WORK REQUIRED: Using the records below, transcribe word for word the stretch from the line that contains "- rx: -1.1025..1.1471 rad" through the line that contains "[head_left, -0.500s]", both end lines included, and nothing else.

PROVIDED ENTRIES:
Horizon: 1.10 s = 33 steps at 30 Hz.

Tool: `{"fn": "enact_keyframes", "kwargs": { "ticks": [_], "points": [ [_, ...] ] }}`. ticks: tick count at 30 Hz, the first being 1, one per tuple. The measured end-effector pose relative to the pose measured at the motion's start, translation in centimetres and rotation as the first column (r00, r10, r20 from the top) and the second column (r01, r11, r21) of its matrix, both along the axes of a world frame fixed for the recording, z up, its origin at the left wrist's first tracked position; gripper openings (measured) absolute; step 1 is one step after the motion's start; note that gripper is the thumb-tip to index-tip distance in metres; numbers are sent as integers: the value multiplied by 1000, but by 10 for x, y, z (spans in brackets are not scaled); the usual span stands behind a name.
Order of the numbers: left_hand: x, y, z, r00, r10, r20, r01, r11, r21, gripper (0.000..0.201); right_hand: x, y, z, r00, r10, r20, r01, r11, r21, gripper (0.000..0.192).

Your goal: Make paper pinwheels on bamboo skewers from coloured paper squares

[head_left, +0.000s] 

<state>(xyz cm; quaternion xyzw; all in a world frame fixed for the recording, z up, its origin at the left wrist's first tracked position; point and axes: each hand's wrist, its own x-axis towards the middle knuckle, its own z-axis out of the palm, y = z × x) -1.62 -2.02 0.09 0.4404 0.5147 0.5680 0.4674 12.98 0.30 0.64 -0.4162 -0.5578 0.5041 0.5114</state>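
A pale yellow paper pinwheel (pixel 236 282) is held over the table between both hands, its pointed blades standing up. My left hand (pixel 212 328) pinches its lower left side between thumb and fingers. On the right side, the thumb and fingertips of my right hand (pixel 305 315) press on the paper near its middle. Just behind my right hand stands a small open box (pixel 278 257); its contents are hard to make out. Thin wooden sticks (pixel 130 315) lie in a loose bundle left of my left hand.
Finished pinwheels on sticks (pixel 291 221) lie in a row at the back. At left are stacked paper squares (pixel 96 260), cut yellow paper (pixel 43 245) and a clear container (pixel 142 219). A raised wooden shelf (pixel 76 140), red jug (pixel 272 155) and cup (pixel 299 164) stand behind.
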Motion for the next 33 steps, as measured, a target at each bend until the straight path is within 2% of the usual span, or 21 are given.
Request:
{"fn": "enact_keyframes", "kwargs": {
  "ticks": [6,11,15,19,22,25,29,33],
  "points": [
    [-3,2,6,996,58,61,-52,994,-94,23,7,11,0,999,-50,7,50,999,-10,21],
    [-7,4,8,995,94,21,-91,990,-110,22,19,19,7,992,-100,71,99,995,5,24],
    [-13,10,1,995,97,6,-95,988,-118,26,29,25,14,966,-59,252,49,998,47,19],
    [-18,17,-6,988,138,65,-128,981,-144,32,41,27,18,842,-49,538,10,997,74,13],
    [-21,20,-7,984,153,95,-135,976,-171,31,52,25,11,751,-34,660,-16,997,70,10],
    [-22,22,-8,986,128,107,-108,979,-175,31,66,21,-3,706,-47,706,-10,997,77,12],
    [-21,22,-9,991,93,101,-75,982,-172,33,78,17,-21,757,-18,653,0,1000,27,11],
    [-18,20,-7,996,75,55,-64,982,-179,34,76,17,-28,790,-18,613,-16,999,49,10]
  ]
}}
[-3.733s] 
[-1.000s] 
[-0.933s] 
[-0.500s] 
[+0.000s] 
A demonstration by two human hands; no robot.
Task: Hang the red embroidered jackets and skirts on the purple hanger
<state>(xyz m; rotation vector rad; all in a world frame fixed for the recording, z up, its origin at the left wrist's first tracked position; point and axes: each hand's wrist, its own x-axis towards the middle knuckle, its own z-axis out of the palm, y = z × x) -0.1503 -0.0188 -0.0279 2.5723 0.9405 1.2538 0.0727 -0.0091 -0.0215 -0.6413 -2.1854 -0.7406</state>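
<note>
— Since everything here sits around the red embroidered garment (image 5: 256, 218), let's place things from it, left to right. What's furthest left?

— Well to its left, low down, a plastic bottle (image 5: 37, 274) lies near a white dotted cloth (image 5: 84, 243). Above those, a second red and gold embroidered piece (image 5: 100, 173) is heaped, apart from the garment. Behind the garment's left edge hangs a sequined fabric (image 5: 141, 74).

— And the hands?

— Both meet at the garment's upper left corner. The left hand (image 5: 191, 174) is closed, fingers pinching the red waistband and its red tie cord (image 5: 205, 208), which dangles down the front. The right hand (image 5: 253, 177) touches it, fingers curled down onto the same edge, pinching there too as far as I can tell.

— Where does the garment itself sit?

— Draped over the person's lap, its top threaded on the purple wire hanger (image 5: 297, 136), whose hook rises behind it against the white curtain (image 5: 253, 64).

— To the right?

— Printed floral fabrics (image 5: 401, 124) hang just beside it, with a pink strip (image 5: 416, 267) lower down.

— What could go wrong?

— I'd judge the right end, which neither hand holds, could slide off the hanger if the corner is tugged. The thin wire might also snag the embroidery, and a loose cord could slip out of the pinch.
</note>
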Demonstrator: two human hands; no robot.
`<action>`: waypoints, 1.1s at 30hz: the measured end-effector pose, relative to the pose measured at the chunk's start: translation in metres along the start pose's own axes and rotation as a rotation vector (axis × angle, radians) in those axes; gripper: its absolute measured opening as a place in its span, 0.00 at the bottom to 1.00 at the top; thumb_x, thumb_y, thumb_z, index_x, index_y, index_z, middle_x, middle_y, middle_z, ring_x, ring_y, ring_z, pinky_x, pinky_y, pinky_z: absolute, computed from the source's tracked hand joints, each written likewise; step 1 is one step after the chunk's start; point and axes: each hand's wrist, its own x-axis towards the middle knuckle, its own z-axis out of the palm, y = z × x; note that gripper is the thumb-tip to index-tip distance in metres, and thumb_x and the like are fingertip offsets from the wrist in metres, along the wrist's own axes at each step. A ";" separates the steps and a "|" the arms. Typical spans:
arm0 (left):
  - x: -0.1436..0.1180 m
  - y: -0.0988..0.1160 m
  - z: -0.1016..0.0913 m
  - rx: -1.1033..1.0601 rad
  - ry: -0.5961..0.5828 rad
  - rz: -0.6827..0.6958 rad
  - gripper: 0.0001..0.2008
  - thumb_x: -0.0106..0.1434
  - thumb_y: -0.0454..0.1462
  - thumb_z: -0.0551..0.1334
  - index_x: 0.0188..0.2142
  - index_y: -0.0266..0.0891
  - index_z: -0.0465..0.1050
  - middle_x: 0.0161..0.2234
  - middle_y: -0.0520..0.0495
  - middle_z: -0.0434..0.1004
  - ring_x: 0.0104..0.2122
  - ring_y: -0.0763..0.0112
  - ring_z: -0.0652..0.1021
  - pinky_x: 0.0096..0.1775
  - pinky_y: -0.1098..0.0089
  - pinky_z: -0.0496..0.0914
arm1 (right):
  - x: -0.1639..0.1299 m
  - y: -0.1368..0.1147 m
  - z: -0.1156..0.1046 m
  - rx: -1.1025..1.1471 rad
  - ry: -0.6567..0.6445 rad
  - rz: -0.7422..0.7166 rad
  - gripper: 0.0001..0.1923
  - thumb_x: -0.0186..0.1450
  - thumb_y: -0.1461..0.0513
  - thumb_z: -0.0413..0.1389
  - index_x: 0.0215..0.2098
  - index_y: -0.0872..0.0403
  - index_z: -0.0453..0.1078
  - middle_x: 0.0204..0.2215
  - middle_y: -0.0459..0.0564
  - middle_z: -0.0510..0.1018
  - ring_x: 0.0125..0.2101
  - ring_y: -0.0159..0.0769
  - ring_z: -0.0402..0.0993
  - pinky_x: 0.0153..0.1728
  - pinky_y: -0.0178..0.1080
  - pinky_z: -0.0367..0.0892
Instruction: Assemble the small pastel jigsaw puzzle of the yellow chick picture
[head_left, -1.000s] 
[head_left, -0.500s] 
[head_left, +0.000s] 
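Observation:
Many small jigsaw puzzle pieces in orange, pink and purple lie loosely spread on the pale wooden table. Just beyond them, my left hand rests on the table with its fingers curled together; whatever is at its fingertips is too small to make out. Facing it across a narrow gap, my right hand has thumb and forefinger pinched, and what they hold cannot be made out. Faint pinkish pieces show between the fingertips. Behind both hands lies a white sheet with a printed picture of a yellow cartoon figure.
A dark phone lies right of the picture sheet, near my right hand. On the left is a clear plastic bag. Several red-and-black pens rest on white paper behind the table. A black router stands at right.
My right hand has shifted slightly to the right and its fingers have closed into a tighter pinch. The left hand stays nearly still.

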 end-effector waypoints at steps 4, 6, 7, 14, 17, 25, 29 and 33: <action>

FINISHED TASK:
  - rx: -1.1025..1.1471 rad
  - ry: -0.6567..0.6445 rad
  - rz: -0.7422..0.7166 rad
  - gripper: 0.0001..0.1923
  - thumb_x: -0.0186..0.1450
  - thumb_y: -0.1461..0.0513
  - thumb_z: -0.0413..0.1389
  - index_x: 0.0215..0.2098
  - index_y: -0.0872..0.0403
  - index_z: -0.0453..0.1078
  - middle_x: 0.0204..0.2215
  - middle_y: -0.0459..0.0564
  - middle_z: -0.0510..0.1018
  - ring_x: 0.0125..0.2101
  - ring_y: -0.0159..0.0769
  - ring_z: -0.0402..0.0993
  - pinky_x: 0.0153..0.1728
  - pinky_y: -0.0178..0.1080
  - pinky_z: -0.0367..0.0892
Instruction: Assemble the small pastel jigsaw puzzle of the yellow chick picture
[head_left, -1.000s] 
[head_left, -0.500s] 

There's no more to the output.